## PROMPT
Using the data that follows, return exactly the lines from the one that contains "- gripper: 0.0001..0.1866" through the one that contains "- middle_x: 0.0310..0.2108", ends included.
========================================================================
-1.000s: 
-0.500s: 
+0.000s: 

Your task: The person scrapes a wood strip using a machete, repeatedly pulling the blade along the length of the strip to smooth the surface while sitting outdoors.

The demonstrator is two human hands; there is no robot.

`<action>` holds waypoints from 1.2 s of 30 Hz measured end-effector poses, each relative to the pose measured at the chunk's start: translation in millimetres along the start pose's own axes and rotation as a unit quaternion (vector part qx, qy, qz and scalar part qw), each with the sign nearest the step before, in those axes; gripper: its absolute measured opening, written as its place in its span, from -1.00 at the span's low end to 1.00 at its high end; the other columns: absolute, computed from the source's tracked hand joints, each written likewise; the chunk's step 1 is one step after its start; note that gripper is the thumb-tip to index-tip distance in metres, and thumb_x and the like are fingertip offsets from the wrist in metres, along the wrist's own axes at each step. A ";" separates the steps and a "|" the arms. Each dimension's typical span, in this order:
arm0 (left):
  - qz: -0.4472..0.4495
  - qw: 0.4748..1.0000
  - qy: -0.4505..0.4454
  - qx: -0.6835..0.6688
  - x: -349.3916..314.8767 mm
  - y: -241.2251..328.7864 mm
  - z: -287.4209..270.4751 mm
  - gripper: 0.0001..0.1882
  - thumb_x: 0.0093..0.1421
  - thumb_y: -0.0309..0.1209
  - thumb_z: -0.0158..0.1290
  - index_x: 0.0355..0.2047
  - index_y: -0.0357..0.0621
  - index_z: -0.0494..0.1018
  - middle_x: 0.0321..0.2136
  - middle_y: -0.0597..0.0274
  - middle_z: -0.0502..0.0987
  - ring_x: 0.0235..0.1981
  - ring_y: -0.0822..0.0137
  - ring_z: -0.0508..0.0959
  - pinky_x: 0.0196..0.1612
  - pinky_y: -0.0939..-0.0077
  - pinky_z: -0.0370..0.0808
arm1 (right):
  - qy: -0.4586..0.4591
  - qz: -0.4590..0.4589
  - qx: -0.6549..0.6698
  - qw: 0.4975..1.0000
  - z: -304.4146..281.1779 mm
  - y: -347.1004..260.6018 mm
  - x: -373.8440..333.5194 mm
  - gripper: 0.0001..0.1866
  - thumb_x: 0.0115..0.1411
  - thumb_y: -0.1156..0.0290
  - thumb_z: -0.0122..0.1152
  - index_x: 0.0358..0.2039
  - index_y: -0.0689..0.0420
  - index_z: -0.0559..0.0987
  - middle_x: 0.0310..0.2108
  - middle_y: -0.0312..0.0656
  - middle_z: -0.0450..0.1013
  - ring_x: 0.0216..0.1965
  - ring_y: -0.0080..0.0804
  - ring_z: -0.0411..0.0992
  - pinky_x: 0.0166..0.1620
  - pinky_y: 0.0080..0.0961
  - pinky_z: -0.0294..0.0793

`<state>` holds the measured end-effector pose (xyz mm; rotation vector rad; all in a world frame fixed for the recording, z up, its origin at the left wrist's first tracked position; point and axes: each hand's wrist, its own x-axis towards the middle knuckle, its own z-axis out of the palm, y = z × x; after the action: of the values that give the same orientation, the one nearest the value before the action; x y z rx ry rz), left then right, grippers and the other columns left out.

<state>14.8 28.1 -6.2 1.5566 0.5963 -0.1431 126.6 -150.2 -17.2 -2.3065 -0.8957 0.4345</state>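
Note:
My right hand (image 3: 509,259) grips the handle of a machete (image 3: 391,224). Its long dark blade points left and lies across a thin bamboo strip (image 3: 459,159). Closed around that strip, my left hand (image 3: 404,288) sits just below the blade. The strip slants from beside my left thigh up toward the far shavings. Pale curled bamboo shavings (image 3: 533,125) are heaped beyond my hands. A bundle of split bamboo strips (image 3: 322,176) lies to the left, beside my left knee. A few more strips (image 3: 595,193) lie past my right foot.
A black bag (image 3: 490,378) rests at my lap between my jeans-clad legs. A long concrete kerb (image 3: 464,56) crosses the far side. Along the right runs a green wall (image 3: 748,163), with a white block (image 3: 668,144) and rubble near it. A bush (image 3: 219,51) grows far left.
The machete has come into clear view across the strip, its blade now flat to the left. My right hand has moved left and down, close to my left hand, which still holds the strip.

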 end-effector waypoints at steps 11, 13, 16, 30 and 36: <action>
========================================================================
## EXPECTED OUTPUT
  - gripper: 0.0001..0.1866
  - thumb_x: 0.0115..0.1411
  - thumb_y: -0.1156..0.0290
  - thumb_z: -0.0122..0.1152
  - index_x: 0.0358..0.2039
  - index_y: -0.0689..0.0420
  - index_z: -0.0559..0.0987
  - middle_x: 0.0310..0.2108

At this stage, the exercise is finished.